Earlier people grew a thicker paddy variety called ‘Kranti’, used for making poha also called chidwada in Punjab. Making poha involves flattening of the rice kernel. Earlier people also grew Pakistani basmati or ‘Tiravadi’ but now they grow ‘Pusa 4’ or ‘Pusa 1121’. The yield is between seven quintals and eight quintals per bigha (2 ½ bighas make an acre). Son, Sukhwinder Singh grew up here and is a witness and a partner to the hardships and the ensuing success that followed.
The ‘Kota Anaj Mandi’ (agriculture market yard) named Seth Bhama Shah Mandi is the largest in Rajasthan and is named after Seth Bhama Shah, who helped Rana Pratap financially after his forces were decimated by forces of Akbar led by Raja Mansingh of Jaipur at Haldi Ghati in 1578. About 2,50,000 tonnes of paddy and basmati are sold at the ‘Anaj Mandi’ that had humble beginnings in 1964.

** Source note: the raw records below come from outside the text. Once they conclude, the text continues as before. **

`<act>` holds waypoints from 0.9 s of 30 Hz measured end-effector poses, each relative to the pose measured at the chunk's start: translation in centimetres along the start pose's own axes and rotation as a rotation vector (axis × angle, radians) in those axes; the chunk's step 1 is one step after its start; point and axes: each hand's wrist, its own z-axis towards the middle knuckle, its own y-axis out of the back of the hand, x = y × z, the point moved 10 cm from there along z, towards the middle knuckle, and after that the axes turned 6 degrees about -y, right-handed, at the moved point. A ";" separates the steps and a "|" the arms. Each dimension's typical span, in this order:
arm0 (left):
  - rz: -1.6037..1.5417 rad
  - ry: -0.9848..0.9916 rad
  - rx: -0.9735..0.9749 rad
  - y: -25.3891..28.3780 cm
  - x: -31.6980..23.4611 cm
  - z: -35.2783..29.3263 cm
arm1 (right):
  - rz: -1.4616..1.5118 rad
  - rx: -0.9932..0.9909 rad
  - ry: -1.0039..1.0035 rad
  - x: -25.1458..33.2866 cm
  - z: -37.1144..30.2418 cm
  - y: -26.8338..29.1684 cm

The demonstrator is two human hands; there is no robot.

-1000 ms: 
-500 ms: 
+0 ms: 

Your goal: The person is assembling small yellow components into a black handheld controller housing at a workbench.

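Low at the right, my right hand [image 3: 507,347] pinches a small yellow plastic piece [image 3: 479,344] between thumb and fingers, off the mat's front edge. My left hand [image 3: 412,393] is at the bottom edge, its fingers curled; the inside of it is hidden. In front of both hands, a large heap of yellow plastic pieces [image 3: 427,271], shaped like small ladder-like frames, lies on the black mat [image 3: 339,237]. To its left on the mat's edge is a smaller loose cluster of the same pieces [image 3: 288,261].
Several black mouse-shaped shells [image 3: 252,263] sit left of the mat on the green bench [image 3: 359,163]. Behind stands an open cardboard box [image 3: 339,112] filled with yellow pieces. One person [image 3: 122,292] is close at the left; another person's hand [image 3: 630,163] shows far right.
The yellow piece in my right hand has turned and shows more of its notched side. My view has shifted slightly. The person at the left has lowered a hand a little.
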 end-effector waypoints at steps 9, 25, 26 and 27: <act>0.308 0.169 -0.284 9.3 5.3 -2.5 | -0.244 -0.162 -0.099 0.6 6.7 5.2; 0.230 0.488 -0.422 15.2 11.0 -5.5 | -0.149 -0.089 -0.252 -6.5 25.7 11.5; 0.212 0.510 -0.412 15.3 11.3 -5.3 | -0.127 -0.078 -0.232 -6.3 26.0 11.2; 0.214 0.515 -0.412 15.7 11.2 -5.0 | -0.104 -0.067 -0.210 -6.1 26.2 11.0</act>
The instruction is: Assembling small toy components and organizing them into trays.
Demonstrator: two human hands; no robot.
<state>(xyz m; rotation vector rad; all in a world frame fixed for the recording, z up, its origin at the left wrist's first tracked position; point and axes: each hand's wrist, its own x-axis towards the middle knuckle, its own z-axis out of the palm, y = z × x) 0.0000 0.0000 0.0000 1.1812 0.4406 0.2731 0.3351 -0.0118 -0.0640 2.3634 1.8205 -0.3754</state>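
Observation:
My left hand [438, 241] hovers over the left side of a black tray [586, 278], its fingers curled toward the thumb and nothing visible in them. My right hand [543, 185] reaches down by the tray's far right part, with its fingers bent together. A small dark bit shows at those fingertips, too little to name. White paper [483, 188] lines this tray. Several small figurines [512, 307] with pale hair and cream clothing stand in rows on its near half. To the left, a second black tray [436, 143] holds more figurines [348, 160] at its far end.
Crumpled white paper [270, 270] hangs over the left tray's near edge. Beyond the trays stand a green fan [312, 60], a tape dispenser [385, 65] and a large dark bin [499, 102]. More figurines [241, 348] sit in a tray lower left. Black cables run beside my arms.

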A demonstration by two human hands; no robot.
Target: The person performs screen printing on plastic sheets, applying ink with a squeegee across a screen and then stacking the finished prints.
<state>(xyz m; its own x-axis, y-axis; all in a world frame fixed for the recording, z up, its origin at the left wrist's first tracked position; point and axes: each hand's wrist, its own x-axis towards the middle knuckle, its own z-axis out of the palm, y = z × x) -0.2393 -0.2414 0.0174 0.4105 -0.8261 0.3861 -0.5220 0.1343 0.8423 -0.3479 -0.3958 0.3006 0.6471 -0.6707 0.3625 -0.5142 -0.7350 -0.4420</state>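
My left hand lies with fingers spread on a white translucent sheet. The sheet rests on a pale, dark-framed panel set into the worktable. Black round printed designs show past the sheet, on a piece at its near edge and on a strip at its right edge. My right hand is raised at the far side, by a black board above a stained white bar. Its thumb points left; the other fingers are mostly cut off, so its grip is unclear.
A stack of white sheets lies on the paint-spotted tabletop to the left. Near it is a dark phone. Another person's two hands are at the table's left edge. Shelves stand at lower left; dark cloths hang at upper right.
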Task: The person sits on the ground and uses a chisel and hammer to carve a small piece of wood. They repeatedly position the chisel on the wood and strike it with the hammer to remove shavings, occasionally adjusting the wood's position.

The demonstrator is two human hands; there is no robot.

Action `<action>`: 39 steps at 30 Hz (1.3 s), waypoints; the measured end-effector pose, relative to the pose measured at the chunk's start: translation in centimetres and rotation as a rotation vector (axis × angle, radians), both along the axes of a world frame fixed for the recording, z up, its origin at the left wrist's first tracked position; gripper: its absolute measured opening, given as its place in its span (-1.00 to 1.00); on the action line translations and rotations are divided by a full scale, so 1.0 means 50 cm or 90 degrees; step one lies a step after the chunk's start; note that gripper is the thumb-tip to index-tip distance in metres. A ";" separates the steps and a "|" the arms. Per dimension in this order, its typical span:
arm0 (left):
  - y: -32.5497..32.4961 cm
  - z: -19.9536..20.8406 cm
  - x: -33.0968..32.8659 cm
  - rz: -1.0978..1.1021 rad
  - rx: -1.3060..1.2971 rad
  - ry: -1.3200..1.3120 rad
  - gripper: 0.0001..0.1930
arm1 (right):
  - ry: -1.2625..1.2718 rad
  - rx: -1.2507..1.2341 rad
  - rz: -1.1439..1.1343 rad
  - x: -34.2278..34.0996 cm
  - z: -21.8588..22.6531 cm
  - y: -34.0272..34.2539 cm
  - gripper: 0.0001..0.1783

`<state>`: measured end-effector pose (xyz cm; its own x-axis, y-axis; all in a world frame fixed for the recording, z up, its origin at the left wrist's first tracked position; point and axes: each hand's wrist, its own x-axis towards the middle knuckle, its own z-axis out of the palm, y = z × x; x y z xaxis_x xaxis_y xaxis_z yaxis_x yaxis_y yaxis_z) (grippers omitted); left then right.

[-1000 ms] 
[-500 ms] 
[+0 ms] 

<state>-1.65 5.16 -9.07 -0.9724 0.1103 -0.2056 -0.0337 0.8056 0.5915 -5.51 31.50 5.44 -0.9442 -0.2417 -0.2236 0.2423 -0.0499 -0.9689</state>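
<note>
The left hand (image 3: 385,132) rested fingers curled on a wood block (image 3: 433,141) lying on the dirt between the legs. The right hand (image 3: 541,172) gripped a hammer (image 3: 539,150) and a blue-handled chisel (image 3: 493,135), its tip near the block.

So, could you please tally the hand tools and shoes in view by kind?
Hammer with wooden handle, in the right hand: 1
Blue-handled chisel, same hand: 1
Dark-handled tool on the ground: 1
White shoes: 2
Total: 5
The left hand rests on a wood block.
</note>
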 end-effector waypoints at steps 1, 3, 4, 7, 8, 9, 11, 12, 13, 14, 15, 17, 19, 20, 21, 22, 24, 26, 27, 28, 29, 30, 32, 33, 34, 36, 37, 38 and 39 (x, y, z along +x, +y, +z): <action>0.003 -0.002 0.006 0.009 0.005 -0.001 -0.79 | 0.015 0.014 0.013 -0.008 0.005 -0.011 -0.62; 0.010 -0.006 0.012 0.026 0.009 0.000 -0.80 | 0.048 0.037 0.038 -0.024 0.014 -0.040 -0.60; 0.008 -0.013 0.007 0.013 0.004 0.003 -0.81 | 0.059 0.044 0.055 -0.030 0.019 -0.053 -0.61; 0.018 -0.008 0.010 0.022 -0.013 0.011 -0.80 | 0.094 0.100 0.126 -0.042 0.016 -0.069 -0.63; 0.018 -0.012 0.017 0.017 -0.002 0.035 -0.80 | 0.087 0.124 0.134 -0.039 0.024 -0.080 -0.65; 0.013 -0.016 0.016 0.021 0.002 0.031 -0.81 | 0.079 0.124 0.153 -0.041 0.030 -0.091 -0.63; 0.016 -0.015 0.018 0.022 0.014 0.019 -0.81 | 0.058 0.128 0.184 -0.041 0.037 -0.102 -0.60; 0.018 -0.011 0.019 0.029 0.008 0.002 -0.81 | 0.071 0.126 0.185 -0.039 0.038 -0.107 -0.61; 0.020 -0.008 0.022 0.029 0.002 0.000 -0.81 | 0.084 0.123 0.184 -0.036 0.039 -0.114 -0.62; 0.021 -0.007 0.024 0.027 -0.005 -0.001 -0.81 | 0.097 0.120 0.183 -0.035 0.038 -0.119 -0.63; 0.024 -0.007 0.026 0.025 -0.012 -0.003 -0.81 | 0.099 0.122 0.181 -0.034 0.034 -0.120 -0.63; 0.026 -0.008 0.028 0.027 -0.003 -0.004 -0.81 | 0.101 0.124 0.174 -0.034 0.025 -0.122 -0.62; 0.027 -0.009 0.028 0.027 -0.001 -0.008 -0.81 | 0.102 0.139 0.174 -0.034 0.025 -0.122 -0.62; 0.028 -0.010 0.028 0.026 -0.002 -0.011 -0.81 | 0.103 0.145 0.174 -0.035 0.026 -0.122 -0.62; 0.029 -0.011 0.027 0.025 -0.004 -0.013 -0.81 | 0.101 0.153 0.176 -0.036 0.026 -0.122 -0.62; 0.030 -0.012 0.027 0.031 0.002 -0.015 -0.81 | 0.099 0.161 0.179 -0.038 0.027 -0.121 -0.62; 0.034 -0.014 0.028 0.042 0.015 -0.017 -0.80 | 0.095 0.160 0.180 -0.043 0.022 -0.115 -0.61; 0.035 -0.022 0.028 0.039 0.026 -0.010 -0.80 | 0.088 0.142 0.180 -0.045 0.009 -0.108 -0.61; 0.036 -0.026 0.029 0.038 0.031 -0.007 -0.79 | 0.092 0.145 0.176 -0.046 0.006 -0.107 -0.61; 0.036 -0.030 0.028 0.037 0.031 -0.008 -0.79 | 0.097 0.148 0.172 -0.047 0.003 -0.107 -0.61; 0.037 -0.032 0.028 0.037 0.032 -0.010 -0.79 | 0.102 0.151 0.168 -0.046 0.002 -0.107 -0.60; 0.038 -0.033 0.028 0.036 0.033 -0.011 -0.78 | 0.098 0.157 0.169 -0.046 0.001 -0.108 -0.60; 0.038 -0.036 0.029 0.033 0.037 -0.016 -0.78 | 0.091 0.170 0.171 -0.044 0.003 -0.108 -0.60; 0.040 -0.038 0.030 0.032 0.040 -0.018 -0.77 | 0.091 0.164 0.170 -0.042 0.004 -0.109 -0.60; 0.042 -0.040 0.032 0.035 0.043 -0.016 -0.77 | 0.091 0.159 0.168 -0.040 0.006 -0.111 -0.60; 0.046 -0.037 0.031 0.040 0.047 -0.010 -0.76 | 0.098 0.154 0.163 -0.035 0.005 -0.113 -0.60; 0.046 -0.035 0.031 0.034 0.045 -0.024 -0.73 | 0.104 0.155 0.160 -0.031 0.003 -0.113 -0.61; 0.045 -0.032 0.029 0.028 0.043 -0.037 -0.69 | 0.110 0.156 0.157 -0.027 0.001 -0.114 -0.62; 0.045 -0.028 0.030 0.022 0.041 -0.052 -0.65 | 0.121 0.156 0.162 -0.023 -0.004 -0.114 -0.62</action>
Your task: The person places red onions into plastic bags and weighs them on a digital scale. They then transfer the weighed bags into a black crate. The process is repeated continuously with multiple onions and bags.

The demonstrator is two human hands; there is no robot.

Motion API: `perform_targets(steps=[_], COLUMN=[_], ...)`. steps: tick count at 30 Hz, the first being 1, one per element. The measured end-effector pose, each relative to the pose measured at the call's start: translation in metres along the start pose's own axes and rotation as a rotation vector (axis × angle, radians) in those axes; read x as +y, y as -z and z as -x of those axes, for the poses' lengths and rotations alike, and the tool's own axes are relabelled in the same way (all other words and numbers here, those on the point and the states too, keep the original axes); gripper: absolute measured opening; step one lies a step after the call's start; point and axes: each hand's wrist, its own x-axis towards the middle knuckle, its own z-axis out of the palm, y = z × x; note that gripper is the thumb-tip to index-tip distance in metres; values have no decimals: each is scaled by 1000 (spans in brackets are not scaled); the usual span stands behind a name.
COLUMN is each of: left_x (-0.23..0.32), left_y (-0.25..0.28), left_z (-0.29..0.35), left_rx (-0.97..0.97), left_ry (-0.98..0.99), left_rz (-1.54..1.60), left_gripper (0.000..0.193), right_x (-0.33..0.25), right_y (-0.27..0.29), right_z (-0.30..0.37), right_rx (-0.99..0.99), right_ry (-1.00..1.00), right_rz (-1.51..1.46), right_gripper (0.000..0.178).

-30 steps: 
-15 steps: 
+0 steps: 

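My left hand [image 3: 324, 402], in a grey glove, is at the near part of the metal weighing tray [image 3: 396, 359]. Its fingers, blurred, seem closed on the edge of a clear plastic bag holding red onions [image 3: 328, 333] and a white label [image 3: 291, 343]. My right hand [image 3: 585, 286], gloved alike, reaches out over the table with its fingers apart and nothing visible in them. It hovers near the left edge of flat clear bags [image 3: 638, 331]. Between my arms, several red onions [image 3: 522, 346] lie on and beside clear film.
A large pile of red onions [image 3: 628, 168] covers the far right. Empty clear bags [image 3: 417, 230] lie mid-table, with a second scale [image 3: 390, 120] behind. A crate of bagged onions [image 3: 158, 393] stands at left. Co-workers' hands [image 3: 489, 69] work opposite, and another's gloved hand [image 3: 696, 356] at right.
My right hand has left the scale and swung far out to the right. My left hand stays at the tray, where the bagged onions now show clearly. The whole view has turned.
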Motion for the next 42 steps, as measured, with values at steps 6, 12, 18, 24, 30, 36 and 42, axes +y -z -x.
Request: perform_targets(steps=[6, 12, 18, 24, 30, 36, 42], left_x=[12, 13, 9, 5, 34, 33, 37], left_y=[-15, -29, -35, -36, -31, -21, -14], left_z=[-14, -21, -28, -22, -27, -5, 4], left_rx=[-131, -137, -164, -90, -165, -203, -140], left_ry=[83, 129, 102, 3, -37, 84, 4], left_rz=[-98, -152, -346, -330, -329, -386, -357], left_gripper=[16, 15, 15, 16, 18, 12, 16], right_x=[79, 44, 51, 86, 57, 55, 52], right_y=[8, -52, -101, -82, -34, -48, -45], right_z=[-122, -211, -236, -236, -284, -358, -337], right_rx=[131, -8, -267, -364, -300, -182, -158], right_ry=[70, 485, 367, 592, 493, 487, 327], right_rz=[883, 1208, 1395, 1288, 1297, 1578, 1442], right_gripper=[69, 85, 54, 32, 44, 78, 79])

That is the power of an idea. In 50 years, the Brar brothers became prosperous and helped others learn to farm and bring prosperity to the masses. This is a better way to grow than courtesy the government’s social programmes and dole outs. It is an approach that many refuse to understand; the idea that farmers need to be empowered to become self-sustainable and to achieve a more prosperous future.
The most surprising aspect of farming here is the complete lack of orchards. There were many orchards of guava in Kota that perished due to a disease that no one helped control. They have been uprooted. Kota’s potatoes are excellent too with low sugar content. Fluctuating prices have, however, compelled farmers to move away to more reliable crops. With the potatoes gone, all the cold storages also closed down. Sugarcane farms, once a common sight in Kota, too have come to an end with the government sugar mill closing down.
One thing is apparent here: the foresight of the earlier generations has made life for grandson, Satpreet Singh, easy. The same goes for the nation, good decisions of those who govern impact the future generations, just as tottering, ill-informed governance leads to self-goals or to problems as in the WTO negotiations.
The policy-makers of yesteryears gave a scientific temperament to the national agriculture policy and developed agriculture infrastructure. Supported by the sheer perseverance of the farmer they provided the genesis for the transformation of a “ship to mouth existence” to one of overflowing granaries that has got India in trouble at the WTO.
It is no longer sufficient for governments to have good intentions. Such intentions must be translated into positive results. That is what sweet dreams are made of: grit and dirt; risk and reward; hard work and providence.